● What is needed: An exact copy of all the entries is needed, with no images in it.

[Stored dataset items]
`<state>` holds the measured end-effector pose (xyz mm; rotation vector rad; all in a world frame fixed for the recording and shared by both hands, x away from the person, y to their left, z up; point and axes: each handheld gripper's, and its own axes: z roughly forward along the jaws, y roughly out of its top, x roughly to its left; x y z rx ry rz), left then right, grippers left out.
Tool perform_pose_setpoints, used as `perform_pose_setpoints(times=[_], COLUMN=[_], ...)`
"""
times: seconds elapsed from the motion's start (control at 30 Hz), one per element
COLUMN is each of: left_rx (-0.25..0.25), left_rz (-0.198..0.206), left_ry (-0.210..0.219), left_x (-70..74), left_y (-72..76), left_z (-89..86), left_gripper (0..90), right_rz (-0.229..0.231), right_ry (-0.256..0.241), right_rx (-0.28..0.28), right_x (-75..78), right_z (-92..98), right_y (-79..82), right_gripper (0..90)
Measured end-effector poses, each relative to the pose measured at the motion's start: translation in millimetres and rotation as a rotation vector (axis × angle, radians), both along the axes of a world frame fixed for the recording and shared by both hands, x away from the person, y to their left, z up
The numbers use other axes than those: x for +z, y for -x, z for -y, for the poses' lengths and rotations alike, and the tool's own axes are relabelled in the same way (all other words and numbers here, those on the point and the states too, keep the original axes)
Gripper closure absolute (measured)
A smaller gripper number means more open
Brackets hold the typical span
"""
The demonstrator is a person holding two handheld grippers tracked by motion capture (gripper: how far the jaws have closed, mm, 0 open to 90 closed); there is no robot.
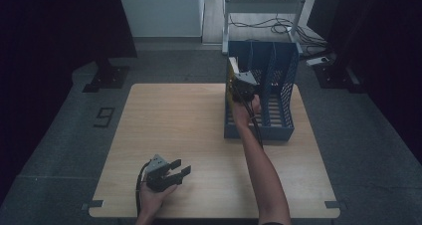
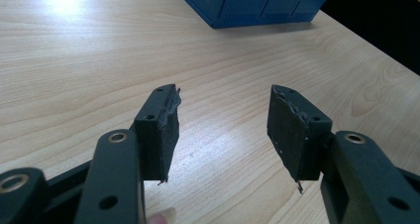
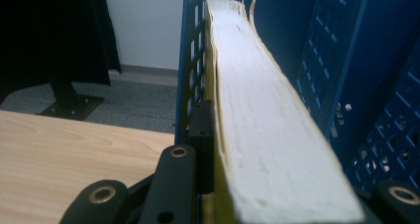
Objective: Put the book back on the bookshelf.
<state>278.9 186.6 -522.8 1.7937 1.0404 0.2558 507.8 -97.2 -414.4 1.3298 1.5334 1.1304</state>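
A blue slotted file rack (image 1: 259, 131) stands on the right side of the wooden table (image 1: 174, 120). My right gripper (image 1: 244, 83) is shut on a thick book (image 1: 232, 71) with a yellow cover, held upright at the rack's leftmost slot. In the right gripper view the book's pale page edge (image 3: 267, 120) runs away from me between the jaws, against the rack's left wall (image 3: 193, 60). My left gripper (image 1: 179, 169) rests low near the table's front left, open and holding nothing (image 2: 223, 130); the rack's corner (image 2: 257, 6) lies far ahead of it.
Behind the table, a metal frame (image 1: 263, 6) stands over loose cables on the floor. A black stand base (image 1: 107, 78) sits on the floor at the back left. Dark curtains hang on both sides.
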Motion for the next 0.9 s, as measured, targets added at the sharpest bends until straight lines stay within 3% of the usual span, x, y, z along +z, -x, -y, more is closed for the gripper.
perform_pose_setpoints(times=[0.9], left_rx=[0.014], left_rz=[-0.006], left_ry=[0.008], left_x=[-1.6], left_y=[-3.2], left_z=[-6.0], left_gripper=[46.2], right_rz=[0.015], right_ry=[-0.006], right_rx=[-0.039], right_x=[-8.1], right_z=[-3.9], right_y=[-26.6], right_gripper=[74.9])
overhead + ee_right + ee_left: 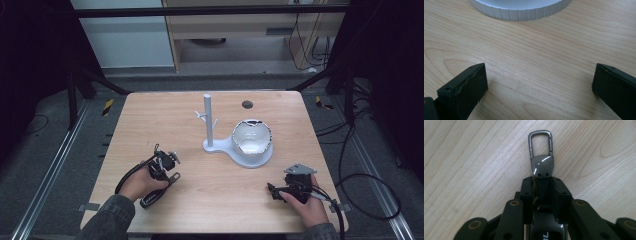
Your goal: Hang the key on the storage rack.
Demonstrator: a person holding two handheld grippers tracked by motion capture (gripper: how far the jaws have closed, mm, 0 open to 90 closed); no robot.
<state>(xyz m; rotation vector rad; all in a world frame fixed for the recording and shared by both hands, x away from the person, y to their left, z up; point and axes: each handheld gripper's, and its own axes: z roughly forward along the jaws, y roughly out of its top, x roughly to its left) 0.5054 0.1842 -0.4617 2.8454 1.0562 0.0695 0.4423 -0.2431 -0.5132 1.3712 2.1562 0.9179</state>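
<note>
So the left gripper [541,186] has its jaws clamped on a dark metal keychain with a carabiner clip [541,155], held just above the light wooden table [165,130]. The white stand with a pegged post and heart-shaped dish [240,142] sits well apart from it, pegs bare, so I'd guess hanging the clip there is what's left. The right gripper [539,85] rests near the stand's base, jaws wide apart, holding nothing.
</note>
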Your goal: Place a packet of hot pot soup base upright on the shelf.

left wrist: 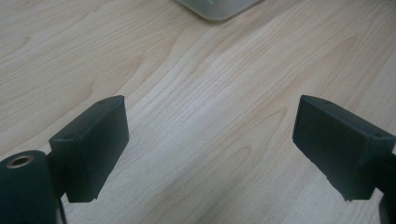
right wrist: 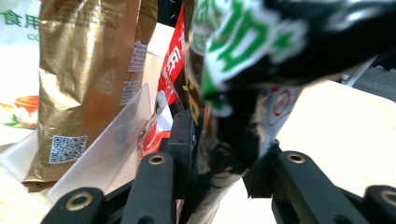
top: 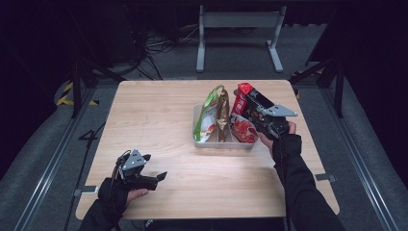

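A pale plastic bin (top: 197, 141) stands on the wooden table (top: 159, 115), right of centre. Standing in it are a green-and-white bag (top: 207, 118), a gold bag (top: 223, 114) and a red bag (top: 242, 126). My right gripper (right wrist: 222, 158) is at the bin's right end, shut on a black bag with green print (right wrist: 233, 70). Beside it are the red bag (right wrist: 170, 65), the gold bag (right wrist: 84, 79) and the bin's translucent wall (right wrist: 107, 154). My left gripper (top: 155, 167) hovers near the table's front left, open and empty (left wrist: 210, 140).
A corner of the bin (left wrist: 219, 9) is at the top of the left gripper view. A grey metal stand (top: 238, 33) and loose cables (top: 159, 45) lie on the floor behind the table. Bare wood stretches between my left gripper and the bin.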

● Response to the task:
`<state>` holds the measured end-effector pose (xyz mm; rotation vector rad; all in a world frame fixed for the recording and shared by both hands, x away from the person, y to their left, z up; point and axes: each handheld gripper's, and its own axes: z roughly forward along the jaws, y roughly out of its top, x roughly to its left; x y z rx ry rz), left then right, grippers left out.
Tool perform_pose_setpoints, used as `perform_pose_setpoints(times=[_], COLUMN=[_], ...)`
"""
times: seconds elapsed from the motion's start (control at 30 Hz), one per element
COLUMN is each of: left_rx (-0.25..0.25), left_rz (-0.198..0.206), left_ry (-0.210..0.219), left_x (-70..74), left_y (-72..76), left_z (-89..86), left_gripper (0..90), right_rz (-0.229..0.231), right_ry (-0.256..0.241), right_rx (-0.28..0.28), right_x (-75..78), right_z (-92..98), right_y (-79..82), right_gripper (0..90)
Measured end-effector poses, each relative to the pose measured at the motion's start: translation in millimetres and rotation as a rotation vector (axis × angle, radians), both along the axes of a world frame fixed for the recording and shared by both hands, x away from the person, y to their left, z up
The numbers use other axes than those: x for +z, y for -x, z for -y, for the poses' lengths and rotations alike, and the tool's own axes are relabelled in the same way (all other words and numbers here, those on the point and the states too, keep the original axes)
Gripper closure absolute (measured)
A smaller gripper number means more open
Brackets hold the typical span
"""
The demonstrator is a person holding two handheld grippers tracked by motion capture (gripper: how far the jaws have closed, mm, 0 open to 90 closed); there is no robot.
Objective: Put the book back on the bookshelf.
<state>278.9 186.6 -522.8 1.7937 1.0404 0.2558 507.8 -97.2 -414.4 1.3298 1.5334 1.1304</state>
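A blue slotted file rack (image 1: 259, 131) stands on the right side of the wooden table (image 1: 174, 120). My right gripper (image 1: 244, 83) is shut on a thick book (image 1: 232, 71) with a yellow cover, held upright at the rack's leftmost slot. In the right gripper view the book's pale page edge (image 3: 267, 120) runs away from me between the jaws, against the rack's left wall (image 3: 193, 60). My left gripper (image 1: 179, 169) rests low near the table's front left, open and holding nothing (image 2: 223, 130); the rack's corner (image 2: 257, 6) lies far ahead of it.
Behind the table, a metal frame (image 1: 263, 6) stands over loose cables on the floor. A black stand base (image 1: 107, 78) sits on the floor at the back left. Dark curtains hang on both sides.
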Motion for the next 0.9 s, as measured, targets added at the sharpest bends until straight lines stay within 3% of the usual span, x, y, z along +z, -x, -y, more is closed for the gripper.
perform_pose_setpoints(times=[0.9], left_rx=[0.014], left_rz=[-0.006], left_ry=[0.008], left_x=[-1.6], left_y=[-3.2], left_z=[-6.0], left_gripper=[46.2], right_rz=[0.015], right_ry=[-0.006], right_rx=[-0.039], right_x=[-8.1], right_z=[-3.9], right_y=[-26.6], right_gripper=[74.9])
overhead + ee_right + ee_left: 
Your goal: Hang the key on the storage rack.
Demonstrator: a person holding two handheld grippers tracked by motion capture (gripper: how far the jaws have closed, mm, 0 open to 90 closed); no robot.
<state>(xyz m; rotation vector rad; all in a world frame fixed for the recording and shared by both hands, x away from the person, y to their left, z up; point and axes: each handheld gripper's, and its own axes: z roughly forward along the jaws, y roughly out of its top, x roughly to its left) 0.5054 0.1842 -0.4617 2.8454 1.0562 0.0695 0.4423 -0.2431 -0.5132 1.3712 2.1562 0.9179</state>
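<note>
So the left gripper [541,186] has its jaws clamped on a dark metal keychain with a carabiner clip [541,155], held just above the light wooden table [165,130]. The white stand with a pegged post and heart-shaped dish [240,142] sits well apart from it, pegs bare, so I'd guess hanging the clip there is what's left. The right gripper [539,85] rests near the stand's base, jaws wide apart, holding nothing.
</note>
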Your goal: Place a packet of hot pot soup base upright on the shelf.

left wrist: 
right wrist: 
top: 

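A pale plastic bin (top: 197, 141) stands on the wooden table (top: 159, 115), right of centre. Standing in it are a green-and-white bag (top: 207, 118), a gold bag (top: 223, 114) and a red bag (top: 242, 126). My right gripper (right wrist: 222, 158) is at the bin's right end, shut on a black bag with green print (right wrist: 233, 70). Beside it are the red bag (right wrist: 170, 65), the gold bag (right wrist: 84, 79) and the bin's translucent wall (right wrist: 107, 154). My left gripper (top: 155, 167) hovers near the table's front left, open and empty (left wrist: 210, 140).
A corner of the bin (left wrist: 219, 9) is at the top of the left gripper view. A grey metal stand (top: 238, 33) and loose cables (top: 159, 45) lie on the floor behind the table. Bare wood stretches between my left gripper and the bin.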

With this, the answer is finished.